The Home Secretary has always been eloquent and sincere in her support for the victims of child abuse, but she is in danger of losing control of this process, which has been lamentable. If she reads the evidence given to the Home Affairs Committee by members of the panel on Tuesday, she will see that there were allegations of bullying by some of them, and that after the evidence session the inquiry’s counsel called for Sharon Evans, one of only two survivors, to be removed from the panel. Moreover, the Minister for Crime Prevention, the right hon. Member for Hornsey and Wood Green (Lynne Featherstone), who is sitting next to the Home Secretary and who has responsibility for these issues, said that she had not seen the letter that the Home Secretary had sent to the panel, because she was in Burma.

This is a regrettable situation, and it needs to be brought to a conclusion. The Home Affairs Committee stands ready for confirmation hearings, and this is a big opportunity to draw a line under the past. Will the Home Secretary give a categorical assurance that once she has made her statement, the full package will be put before the House so that we know exactly where the inquiry is going to go?

It is indeed the case that a member of the panel said that she had made a complaint to the Home Office about the conduct of the inquiry’s counsel. The Home Office can confirm that that complaint has been fully investigated, and that no evidence of bullying was found. As for the right hon. Gentleman’s final question, I intend to announce the name of the nominated chairman to the House, together with the details of the form that the inquiry will take thereafter. The Home Affairs Committee will then be able to hold its hearing, which, as we have discussed, is an important part of the process.

I welcome the emphasis that the Home Secretary placed on the fact that the investigation of individual cases remains the task of the police. Justice will not be achieved unless, whenever possible, offenders are brought before the courts, and, if necessary, a police force other than the one in whose area the offence took place is involved.

My right hon. Friend is absolutely right, and I have been very clear from the start in my statements to this House and more publicly and in what I have been discussing with survivors and their representatives that this panel inquiry will not have the ability to investigate potential criminal acts that have taken place. That is rightly for the police, and we will be ensuring that where people come forward with such allegations, those allegations will be appropriately treated. The national policing lead in relation to these matters is working on ensuring that a proper system is in place so that any allegations are dealt with appropriately by police forces.

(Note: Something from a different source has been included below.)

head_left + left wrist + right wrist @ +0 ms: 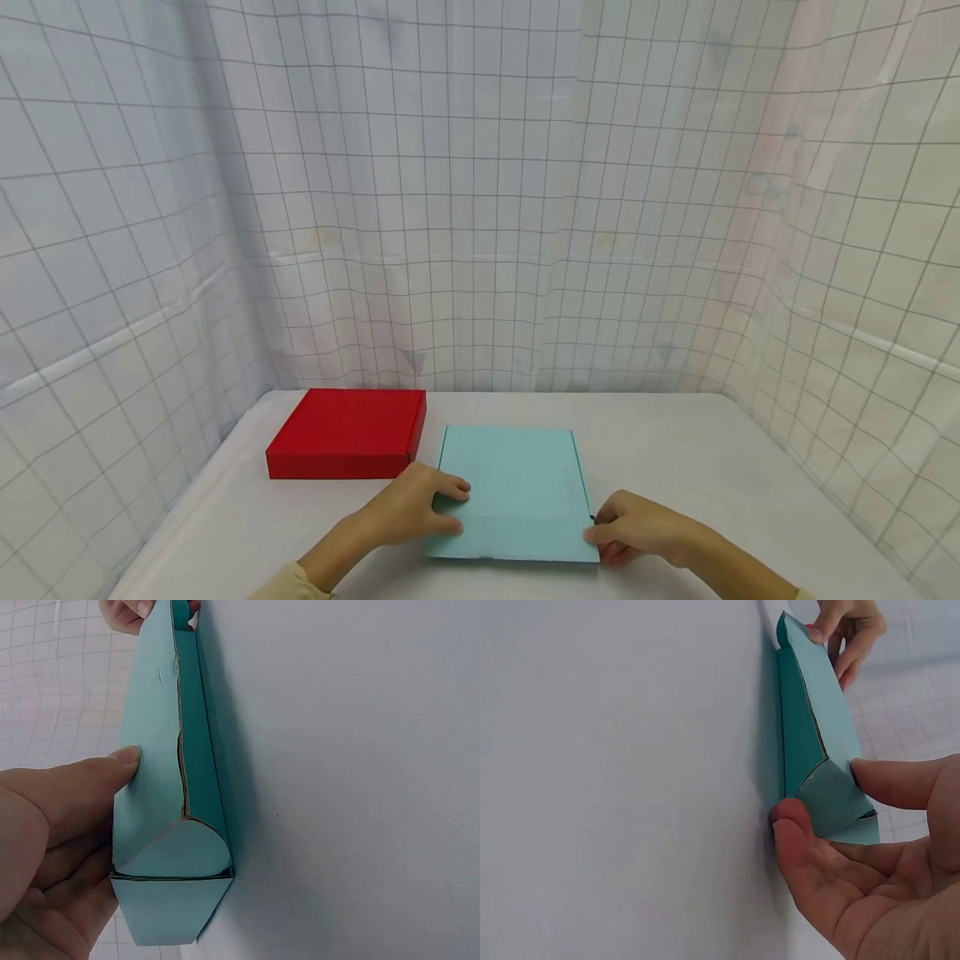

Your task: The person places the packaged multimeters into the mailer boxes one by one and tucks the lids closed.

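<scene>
A flat light blue cardboard box [513,492] lies in front of me, its top panel down and the near side open in both wrist views. My left hand [420,508] holds its left edge, thumb on the top panel and other fingers along the side. At the near right corner, my right hand [637,529] grips the box, thumb on top and fingertips at the side flap. A rounded corner flap [184,847] shows inside the left end in the left wrist view. In the right wrist view another corner flap [832,799] sits between the right thumb and fingers.
A closed red box [352,425] stands at the back left, just beyond the left hand. Both boxes are on a white-covered table [675,450]. White curtains with a dark grid [495,208] enclose the back and both sides.
</scene>
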A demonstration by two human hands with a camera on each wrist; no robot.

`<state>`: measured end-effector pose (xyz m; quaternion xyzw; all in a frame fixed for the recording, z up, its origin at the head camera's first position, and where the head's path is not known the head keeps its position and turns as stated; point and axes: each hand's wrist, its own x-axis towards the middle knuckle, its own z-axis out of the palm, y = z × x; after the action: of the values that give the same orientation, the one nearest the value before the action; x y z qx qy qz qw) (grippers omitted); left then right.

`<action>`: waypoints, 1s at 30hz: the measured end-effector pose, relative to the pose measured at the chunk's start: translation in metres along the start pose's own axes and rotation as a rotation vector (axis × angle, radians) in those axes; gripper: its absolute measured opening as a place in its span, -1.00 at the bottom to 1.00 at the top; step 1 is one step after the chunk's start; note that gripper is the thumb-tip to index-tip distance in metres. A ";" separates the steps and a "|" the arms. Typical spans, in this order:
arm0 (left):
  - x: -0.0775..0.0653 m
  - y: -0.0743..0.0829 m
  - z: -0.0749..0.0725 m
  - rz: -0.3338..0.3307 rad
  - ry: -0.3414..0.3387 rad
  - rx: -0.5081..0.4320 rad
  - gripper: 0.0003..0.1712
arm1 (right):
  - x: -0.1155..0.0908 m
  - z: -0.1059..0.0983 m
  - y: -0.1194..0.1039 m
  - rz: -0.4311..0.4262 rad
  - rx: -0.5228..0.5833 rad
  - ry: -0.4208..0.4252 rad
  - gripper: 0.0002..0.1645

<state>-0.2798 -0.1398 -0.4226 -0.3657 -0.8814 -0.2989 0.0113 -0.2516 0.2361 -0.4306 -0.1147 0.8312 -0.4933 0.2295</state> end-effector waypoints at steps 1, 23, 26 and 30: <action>0.000 0.001 -0.001 -0.001 -0.004 -0.001 -0.52 | 0.000 0.000 0.000 0.004 0.021 -0.004 -0.71; 0.003 0.002 -0.005 -0.027 -0.050 0.000 -0.51 | -0.003 0.000 -0.003 0.004 0.216 -0.097 -0.75; 0.004 0.002 -0.005 -0.020 -0.046 -0.005 -0.51 | -0.003 0.000 -0.004 0.001 0.226 -0.106 -0.73; 0.005 0.002 -0.005 -0.008 -0.038 -0.005 -0.51 | -0.004 -0.001 -0.004 -0.012 0.201 -0.098 -0.74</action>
<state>-0.2831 -0.1381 -0.4160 -0.3678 -0.8821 -0.2943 -0.0079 -0.2492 0.2361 -0.4254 -0.1200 0.7644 -0.5695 0.2773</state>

I am afraid that this whole inquiry has now become a farce. It is very frustrating that my right hon. Friend the shadow Home Secretary has had to call the right hon. Lady to come to the House, because we need transparency and clear communication. We also need not just an inquiry but a national taskforce, because this is a national issue and the regional forces do not have the capacity to deal with it.

I commend the hon. Lady once again for the work she has done, particularly on the child sexual exploitation that has taken place in Rotherham, but also for the way in which she is using that experience to inform others to try to ensure that we put in place the necessary support mechanism and that the terrible things that happened in Rotherham do not happen elsewhere.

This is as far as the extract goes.